Voicing doubts about these developments is to risk being called a “genocide denier.”

A 24-7 media is adept at putting selected horrors before the public, meaning the very real death and suffering in Ukraine looms a larger injustice than other conflicts — like the war in Ethiopia, which has killed far larger numbers, or the war in Yemen, fought with British weapons and advice.

Passions are inflamed and when Ukraine’s first lady tells MPs that Russia is committing atrocities like those of the Nazis and must be punished she is assured of an enthusiastic response. But if we are to avoid escalation it is a time for cool heads.

Several things should be clear. 

Armies should be held accountable for war crimes, and mass graves like those uncovered near Kharkiv require proper investigation — just as do the well-attested war crimes committed by neonazi militias like the Azov Battalion in the Donbass over the past eight years, or for that matter by British armed forces in Afghanistan, where the BBC found evidence that the SAS killed at least 54 Afghan detainees in cold blood and scores of children, the youngest just a year old, were killed in our military operations.

Yet there is no likelihood of credible or impartial investigations while the fighting continues. The EU’s proposed special tribunal makes a negotiated end to the fighting less likely. It is nothing more than a dangerous propaganda stunt.

Nor should historical accuracy be sacrificed in the interests of the propaganda war. 

Reputable historians have long rejected the notion that the Soviet famine of the 1930s, which affected some republics (like Kazakhstan) even more severely than Ukraine and had a devastating impact in many areas of Russia itself, was a deliberate attack on Ukrainians. 

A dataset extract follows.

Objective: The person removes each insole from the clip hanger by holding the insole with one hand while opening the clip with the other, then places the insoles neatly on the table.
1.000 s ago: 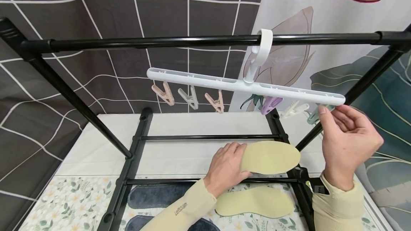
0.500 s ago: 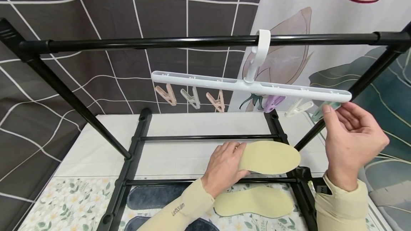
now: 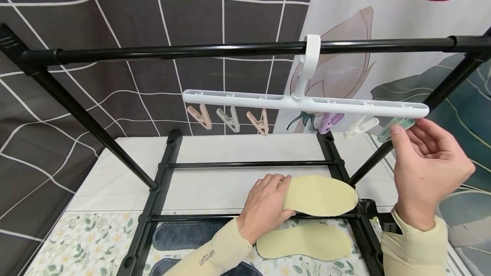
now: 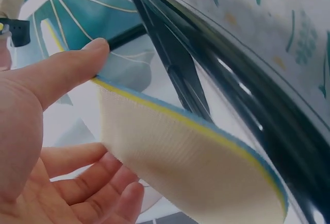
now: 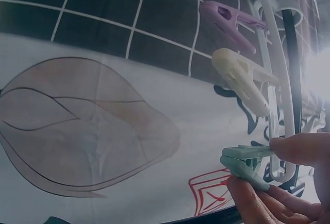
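A pale yellow insole (image 3: 322,196) is held by its left end in my left hand (image 3: 265,208). In the left wrist view its blue-and-yellow edge (image 4: 170,112) shows, with the thumb along that edge and the fingers on the other side. My right hand (image 3: 429,167) pinches the two handles of a green clothespin (image 5: 247,158), which hangs at the right end of a white clip hanger (image 3: 245,100). The hanger's hook (image 3: 312,56) goes over the black top bar (image 3: 184,51). Nothing is between the green clothespin's tips.
Pink, grey, purple (image 3: 330,122) and white (image 3: 359,126) clothespins hang along the hanger. Another yellow insole (image 3: 307,242) and dark blue insoles (image 3: 188,235) lie on the floral cloth (image 3: 84,242) below. The black rack frame (image 3: 245,164) surrounds the work; patterned curtains stand behind.
The right hand has moved right with the green clothespin, and the hanger has swung rightward and now hangs nearly level. The insole in the left hand has dropped slightly.
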Demonstrator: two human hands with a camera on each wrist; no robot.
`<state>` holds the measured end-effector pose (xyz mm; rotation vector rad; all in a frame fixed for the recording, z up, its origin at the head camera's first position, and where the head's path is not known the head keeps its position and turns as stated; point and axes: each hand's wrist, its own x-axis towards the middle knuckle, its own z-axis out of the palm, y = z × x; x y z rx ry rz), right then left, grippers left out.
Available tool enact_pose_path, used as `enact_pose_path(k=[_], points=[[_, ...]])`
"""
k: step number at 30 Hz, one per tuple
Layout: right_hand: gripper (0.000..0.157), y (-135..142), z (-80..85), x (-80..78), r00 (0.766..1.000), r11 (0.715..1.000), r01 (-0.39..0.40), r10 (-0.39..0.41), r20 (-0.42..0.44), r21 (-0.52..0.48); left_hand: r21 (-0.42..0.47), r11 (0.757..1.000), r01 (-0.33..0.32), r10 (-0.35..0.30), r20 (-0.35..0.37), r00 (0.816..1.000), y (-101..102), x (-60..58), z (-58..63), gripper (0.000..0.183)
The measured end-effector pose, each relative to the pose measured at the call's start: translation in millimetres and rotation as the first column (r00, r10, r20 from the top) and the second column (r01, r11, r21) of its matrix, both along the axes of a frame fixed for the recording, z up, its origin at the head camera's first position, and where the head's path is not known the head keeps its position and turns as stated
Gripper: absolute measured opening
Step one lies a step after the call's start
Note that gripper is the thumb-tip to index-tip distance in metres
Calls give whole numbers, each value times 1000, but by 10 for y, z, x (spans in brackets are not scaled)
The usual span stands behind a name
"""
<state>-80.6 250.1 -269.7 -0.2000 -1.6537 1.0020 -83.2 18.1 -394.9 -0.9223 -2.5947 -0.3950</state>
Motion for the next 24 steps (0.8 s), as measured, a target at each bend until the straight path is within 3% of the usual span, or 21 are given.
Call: enact_pose_path(k=[5, 12, 19, 24], points=[[30, -59, 83, 28, 1000, 998, 0, 0, -7, -58, -12, 1000, -3, 4, 26, 1000, -5, 90, -32, 80], [30, -75, 103, 60, 1000, 998, -10, 9, -14, -59, -12, 1000, 28, -28, 39, 999, 1, 234, -67, 76], [31, -55, 85, 51, 1000, 999, -1, 1, 6, -34, -16, 993, 116, -115, 58, 992, 64, 414, -116, 78], [31, -49, 75, 48, 1000, 999, -16, 16, -1, -35, -74, 978, 194, -186, 102, 977, 113, 536, -178, 75]])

The “Holodomor” narrative exists to depict Russia as the historical adversary of Ukraine — and to create a false equivalence with the systematic extermination project of the Nazi Holocaust. 

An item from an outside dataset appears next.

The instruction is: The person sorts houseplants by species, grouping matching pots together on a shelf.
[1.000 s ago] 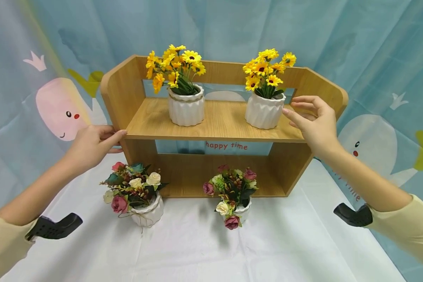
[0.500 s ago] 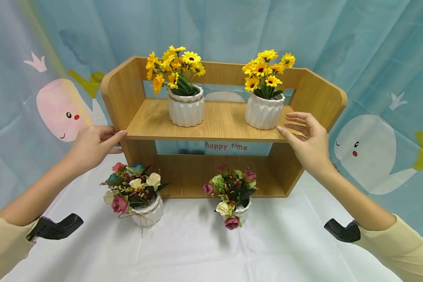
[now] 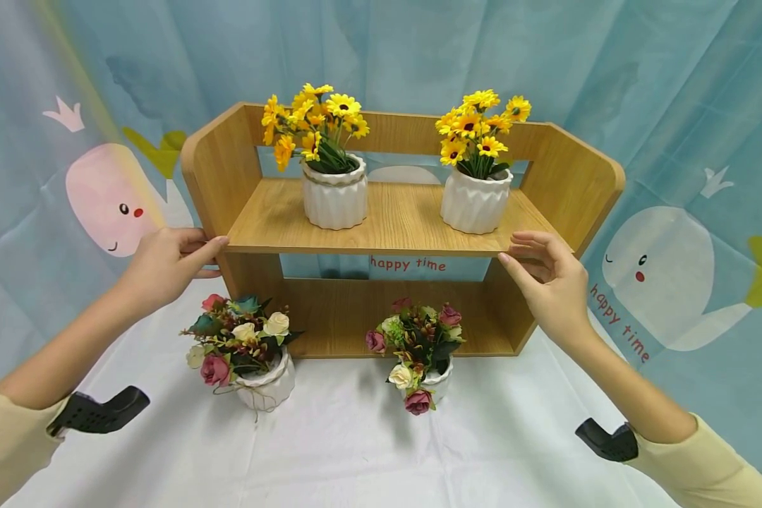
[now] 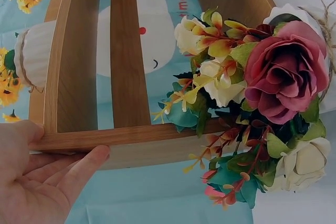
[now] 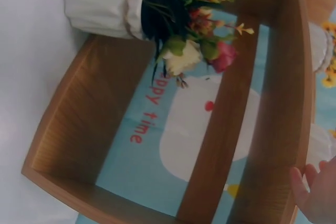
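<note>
Steady the shelf [image 3: 403,215] evenly, left hand [image 3: 168,268] clamped on its left side, right hand [image 3: 555,293] at its front edge, grip unclear

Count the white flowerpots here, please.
4: left yellow-flower pot and right yellow-flower pot on the upper shelf; left rose pot and right rose pot, both partly hidden by blossoms, on the white cloth.

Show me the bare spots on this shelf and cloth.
Free: the upper board between the left yellow pot and right yellow pot; the lower board behind the left rose pot and right rose pot, where flowers don't hide it; the cloth in front of both. Crowded: the upper board's front corners, by the left hand and right hand.
</note>
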### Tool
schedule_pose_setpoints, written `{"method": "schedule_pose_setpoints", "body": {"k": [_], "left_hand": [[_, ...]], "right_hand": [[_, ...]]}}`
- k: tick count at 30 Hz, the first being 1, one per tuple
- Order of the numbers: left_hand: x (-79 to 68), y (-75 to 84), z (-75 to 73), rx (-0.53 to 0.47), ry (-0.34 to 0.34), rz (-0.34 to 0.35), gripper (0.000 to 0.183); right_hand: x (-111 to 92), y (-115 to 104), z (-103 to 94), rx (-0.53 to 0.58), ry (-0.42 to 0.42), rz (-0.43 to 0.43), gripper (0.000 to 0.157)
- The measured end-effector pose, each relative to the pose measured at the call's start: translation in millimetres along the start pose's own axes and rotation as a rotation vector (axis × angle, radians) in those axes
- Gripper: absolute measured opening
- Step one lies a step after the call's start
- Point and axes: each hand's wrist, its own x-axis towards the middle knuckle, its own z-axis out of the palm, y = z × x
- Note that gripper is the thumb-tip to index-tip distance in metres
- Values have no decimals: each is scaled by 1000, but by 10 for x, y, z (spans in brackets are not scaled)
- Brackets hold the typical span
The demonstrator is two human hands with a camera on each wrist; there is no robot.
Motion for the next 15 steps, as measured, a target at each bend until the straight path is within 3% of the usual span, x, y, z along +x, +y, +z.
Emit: {"method": "schedule_pose_setpoints", "body": {"k": [7,15], "left_hand": [[2,8,0,-4,0,4,52],[-7,12,-3,1,4,7,52]], "right_hand": [[-131,75,29,-20,8,-40,36],[-252,149,64,-6,-16,-26,36]]}}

In so doing it emboldens far-right narratives that paint the Soviets rather than Germany as the aggressor in World War II and relativises the unique crimes of the Nazis, as Germany’s Left Party spokesman Gregor Gysi pointed out. 

This is not merely of historical interest. It is about discrediting socialism and rehabilitating fascism. It is dangerous.

Yet even its danger is exceeded by the main consequence of the propaganda war. 

Shouting down any reflection on the origins of the conflict, comparing the Russians to the most notorious genocidal regime in history and rewriting that history to paint Russia as a timeless existential menace make it harder to talk about peace, to envisage negotiations. 

But unless we can do that there is no sign that this terrible conflict will end.